Benefits to Seniors and Seniors Communities Using EBPs
For the Community and Facility:
- Better use of resources, less need for additional staff
- Partnership facilitation from developing a key clinical/community link
- Greater health prognosis and healthcare experience for residents
- Less hospital and provider visits translate into lower health care costs
- Each program implemented makes it easier to replicate and spread to other campuses/facilities
- As residents see results, there is a greater potential for more funding.
For Seniors:
- Less falls and fractures
- Better sleep, less nighttime waking, requiring less attention from staff
- Lower rates of depression, sadness, and anxiety
- Better balance, coordination, posture, and strength, needing less mobility assistance
- Reduce risk of Alzheimer’s, diabetes, heart disease, osteoporosis, obesity, and even some cancers!
So How do You Get Your Residents to Participate?
While the research is clear on all the incredible benefits of EBPs, statistics may not be enough to motivate some seniors to get up and get moving. Humans sometimes need something besides cold, hard data, to get us to want to do something.
Senior living center team members shouldn’t just focus on the data, but motivate with personal goals, social interaction, and fun! Inspiring examples such as being able to take a dance class, going for a walk or run, participating in sports, taking part in center activities with their friends or family, sometimes mean more than, “improves cardiac function.” Even though, that’s a pretty significant motivator.

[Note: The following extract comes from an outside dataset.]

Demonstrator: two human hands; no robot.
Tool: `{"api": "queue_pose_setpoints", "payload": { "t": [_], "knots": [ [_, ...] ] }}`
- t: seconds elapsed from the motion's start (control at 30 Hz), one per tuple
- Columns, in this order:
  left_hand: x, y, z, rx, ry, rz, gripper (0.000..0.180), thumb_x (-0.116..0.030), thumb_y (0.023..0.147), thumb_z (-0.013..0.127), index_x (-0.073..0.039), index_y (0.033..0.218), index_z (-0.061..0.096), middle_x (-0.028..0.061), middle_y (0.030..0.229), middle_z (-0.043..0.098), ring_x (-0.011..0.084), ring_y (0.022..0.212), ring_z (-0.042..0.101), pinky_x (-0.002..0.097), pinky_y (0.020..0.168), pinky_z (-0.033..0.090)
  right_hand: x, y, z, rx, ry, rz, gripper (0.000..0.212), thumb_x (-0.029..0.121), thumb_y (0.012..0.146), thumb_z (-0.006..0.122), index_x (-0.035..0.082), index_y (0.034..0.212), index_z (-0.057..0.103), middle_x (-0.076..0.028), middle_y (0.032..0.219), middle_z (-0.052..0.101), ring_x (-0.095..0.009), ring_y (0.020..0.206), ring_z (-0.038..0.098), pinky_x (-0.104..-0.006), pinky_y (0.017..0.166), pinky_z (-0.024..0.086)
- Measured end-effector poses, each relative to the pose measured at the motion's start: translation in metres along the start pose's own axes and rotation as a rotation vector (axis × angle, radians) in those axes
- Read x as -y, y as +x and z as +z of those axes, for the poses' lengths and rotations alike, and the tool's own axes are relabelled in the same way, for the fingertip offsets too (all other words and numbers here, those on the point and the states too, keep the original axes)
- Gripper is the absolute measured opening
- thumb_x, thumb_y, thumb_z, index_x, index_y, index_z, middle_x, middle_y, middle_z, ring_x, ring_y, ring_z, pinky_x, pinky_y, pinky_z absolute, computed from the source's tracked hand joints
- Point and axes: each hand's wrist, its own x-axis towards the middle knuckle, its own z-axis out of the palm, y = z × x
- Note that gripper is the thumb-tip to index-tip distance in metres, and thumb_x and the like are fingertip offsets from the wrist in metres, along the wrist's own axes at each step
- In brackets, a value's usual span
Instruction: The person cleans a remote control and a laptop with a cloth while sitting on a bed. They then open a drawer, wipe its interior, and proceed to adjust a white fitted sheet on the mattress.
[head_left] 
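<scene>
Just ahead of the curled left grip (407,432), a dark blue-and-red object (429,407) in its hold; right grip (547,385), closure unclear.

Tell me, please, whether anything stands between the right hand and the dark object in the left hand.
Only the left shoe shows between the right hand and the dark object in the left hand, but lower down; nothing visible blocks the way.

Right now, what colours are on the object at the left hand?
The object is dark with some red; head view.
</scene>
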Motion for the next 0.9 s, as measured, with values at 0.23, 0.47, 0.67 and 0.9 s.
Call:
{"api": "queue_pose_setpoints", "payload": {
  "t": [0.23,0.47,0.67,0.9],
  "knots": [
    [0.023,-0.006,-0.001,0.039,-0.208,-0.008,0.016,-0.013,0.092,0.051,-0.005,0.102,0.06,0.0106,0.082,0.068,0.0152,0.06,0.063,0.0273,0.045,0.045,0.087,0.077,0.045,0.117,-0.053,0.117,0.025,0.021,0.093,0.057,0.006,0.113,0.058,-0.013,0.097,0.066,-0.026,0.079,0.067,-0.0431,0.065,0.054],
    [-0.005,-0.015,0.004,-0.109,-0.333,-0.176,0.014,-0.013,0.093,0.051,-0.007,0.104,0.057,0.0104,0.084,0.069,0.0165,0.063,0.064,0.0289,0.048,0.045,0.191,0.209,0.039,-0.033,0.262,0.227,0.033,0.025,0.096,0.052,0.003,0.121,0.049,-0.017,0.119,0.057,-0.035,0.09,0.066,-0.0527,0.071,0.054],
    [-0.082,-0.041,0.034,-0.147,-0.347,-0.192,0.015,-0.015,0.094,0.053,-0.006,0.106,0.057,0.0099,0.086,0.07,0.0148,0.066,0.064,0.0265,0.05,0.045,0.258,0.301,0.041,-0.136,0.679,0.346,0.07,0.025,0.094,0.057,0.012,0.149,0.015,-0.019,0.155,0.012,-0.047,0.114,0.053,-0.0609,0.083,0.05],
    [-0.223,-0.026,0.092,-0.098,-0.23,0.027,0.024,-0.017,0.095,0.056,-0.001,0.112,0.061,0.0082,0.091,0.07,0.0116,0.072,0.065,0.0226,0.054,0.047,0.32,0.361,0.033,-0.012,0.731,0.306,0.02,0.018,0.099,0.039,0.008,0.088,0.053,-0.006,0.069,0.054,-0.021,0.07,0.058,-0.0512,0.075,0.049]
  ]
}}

Sadly, many seniors mistakenly believe they’re too old or weak to enjoy being physically active. The old and the frail are almost always the most sedentary residents. They don’t understand that exercise is medicine. And sometimes, this attitude is not even their fault.
For decades, physical and exercise therapists weren’t comfortable supporting the oldest old, through even modest physical exercise. It’s only been recent that Institutional Review Boards and professional organizations have started to promote that the benefits gained through physical activity, far outweigh the small risks they may pose. Using quality, senior-specific equipment further reduces this risk. Not to mention, most exercise programs of the past were structured around young to middle age people. These simply don’t work, or apply well, to the very frail or oldest old. This isn’t the case anymore. Senior-specific machinery equipment makes getting active and building muscle easy, attainable, and enjoyable.
Seniors deserve to feel as powerful as they really are. They deserve to feel good and celebrate as many years as possible.
After all, this is The New Age of Strength.
Something to Think About
There is no one better placed to make center-wide investments in the community that make the life for residents and staff happier and healthier, than administrators. EBP’s host of benefits will become evident as residents begin to be, or stay, active on their strength/resistance program with specialized older adult equipment. As more of the community participates, even more, will join in and the return on the investment won’t just be in a more comfortable bottom line, but in health and happiness.
That’s a good job and a good deed well done.